|AIAA Mourns the Death of Honorary Fellow Kenneth F. Holtby
Key Designer of Boeing 747, 757 and 767 Aircraft
April 18, 2013 – Reston, Va. – The American Institute of Aeronautics and Astronautics (AIAA) mourns the death of AIAA Honorary Fellow Kenneth F. Holtby, senior vice president, corporate engineering, The Boeing Company, Seattle, Wash., (retired). Holtby passed away on March 27 at the age of 90.
Holtby played a primary role in designing the Boeing 747 “Jumbo Jet,” a groundbreaking aircraft design that debuted in 1969. Teaming with Joseph Sutter and Robert Davis, Holtby was able to design a commercial aircraft that for nearly 40 years was unmatched in design, speed, passenger capacity, and passenger comfort. Holtby was made vice president and general manager of Boeing’s 747 line in 1972, moving on six years later to run Boeing’s 757 and 767 jetliner projects. Holtby’s 757 and 767 designs featured a two-crew cockpit and uniform control structures for both planes, allowing airlines, for the first time, to have two separate airliners single rated for the same type of crew proficiency. This allowed for great flexibility in assigning crew and more efficient air routes and service. The designs introduced the “glass cockpit,” where all relevant flight data was displayed on computer monitors instead of traditional analogue dials and gauges, enhancing safety by allowing for simpler transmission and understanding of flight data. The glass cockpit is now the industry standard.

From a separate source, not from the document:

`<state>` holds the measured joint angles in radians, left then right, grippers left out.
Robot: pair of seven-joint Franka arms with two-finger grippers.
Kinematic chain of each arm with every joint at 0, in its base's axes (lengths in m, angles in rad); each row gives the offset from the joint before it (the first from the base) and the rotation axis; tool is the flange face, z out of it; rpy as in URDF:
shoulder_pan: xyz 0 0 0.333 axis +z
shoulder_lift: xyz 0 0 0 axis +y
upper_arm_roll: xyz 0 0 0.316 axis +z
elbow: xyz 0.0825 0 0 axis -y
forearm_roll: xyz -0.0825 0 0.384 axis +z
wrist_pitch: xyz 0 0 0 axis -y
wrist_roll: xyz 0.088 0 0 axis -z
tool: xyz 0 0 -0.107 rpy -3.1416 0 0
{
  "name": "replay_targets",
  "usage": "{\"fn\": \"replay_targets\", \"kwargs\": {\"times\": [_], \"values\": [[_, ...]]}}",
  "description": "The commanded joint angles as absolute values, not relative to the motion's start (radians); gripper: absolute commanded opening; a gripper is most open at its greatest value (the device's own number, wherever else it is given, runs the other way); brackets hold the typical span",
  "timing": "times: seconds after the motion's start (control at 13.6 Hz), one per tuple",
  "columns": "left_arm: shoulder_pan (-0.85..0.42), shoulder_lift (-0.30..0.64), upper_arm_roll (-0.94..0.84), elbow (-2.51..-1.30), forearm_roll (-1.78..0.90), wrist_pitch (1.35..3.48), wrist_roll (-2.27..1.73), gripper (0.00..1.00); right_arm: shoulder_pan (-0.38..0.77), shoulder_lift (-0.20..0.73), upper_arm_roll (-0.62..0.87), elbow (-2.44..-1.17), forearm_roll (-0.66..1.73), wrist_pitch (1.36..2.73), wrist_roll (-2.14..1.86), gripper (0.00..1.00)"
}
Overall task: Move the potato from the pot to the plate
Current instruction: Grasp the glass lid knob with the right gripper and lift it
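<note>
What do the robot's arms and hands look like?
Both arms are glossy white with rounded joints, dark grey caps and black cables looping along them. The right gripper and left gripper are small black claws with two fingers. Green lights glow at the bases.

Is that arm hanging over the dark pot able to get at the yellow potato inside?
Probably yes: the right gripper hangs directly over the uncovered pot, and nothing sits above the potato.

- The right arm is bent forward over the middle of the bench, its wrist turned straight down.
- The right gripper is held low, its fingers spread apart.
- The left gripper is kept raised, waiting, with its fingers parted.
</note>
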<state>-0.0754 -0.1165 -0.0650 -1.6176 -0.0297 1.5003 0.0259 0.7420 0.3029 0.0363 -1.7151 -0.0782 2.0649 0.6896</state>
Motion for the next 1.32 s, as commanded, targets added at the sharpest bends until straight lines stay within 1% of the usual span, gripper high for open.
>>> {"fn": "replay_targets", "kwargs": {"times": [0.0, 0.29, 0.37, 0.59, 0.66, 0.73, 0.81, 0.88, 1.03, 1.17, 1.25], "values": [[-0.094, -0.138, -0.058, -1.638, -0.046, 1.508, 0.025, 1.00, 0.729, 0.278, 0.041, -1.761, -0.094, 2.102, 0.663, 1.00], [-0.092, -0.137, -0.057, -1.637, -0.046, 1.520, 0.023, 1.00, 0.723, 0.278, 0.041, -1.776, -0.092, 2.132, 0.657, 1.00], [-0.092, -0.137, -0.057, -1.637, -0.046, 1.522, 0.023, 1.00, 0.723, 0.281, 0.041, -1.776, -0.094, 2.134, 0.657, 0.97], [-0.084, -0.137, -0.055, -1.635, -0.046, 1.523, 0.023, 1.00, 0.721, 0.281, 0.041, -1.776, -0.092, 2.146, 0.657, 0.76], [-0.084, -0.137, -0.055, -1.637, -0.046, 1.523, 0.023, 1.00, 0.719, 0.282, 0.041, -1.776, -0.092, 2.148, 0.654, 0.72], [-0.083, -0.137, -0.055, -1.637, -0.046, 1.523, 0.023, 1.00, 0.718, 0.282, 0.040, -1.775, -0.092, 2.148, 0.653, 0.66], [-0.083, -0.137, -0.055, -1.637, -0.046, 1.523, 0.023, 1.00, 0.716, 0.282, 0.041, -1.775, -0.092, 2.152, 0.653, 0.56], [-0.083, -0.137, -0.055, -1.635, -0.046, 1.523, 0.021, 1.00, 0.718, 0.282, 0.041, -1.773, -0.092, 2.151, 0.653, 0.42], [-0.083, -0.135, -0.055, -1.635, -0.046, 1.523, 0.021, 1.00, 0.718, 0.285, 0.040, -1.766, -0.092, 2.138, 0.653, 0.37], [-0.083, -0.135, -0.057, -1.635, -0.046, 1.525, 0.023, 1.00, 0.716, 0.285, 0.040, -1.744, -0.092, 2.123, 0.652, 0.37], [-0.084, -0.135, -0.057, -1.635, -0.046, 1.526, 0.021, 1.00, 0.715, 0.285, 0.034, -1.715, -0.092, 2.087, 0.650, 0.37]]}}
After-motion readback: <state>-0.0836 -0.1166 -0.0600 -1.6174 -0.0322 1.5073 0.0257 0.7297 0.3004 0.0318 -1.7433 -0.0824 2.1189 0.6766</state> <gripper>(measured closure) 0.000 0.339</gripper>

AIAA President Mike Griffin stated: “We mourn the passing of Kenneth F. Holtby, whose groundbreaking design of Boeing’s 747, 757, and 767 aircraft forever revolutionized commercial air travel. From the size and speed of the 747, to the two-crew glass cockpit design of the 757 and 767, there is little doubt that all who have traveled via air since 1969 have, at one time or another, benefited from the durability, reliability and safety of Holtby’s designs. While we are saddened at his loss, we applaud his genius and his commitment to always pushing the boundaries of design to improve aircraft performance and crew and passenger safety and comfort.”
Holtby, along with the rest of the 747 design team, won the 1997 Francois-Xavier Bagnoud Aerospace Prize, a biennial award presented by the Francois-Xavier Bagnoud Foundation and the University of Michigan, Ann Arbor, Mich., for outstanding aerospace achievement. He was a co-recipient, along with Everette Webb and Philip Condit, of the 1984 AIAA Aircraft Design Award for his managerial and technical leadership on the 757 and 767 design projects.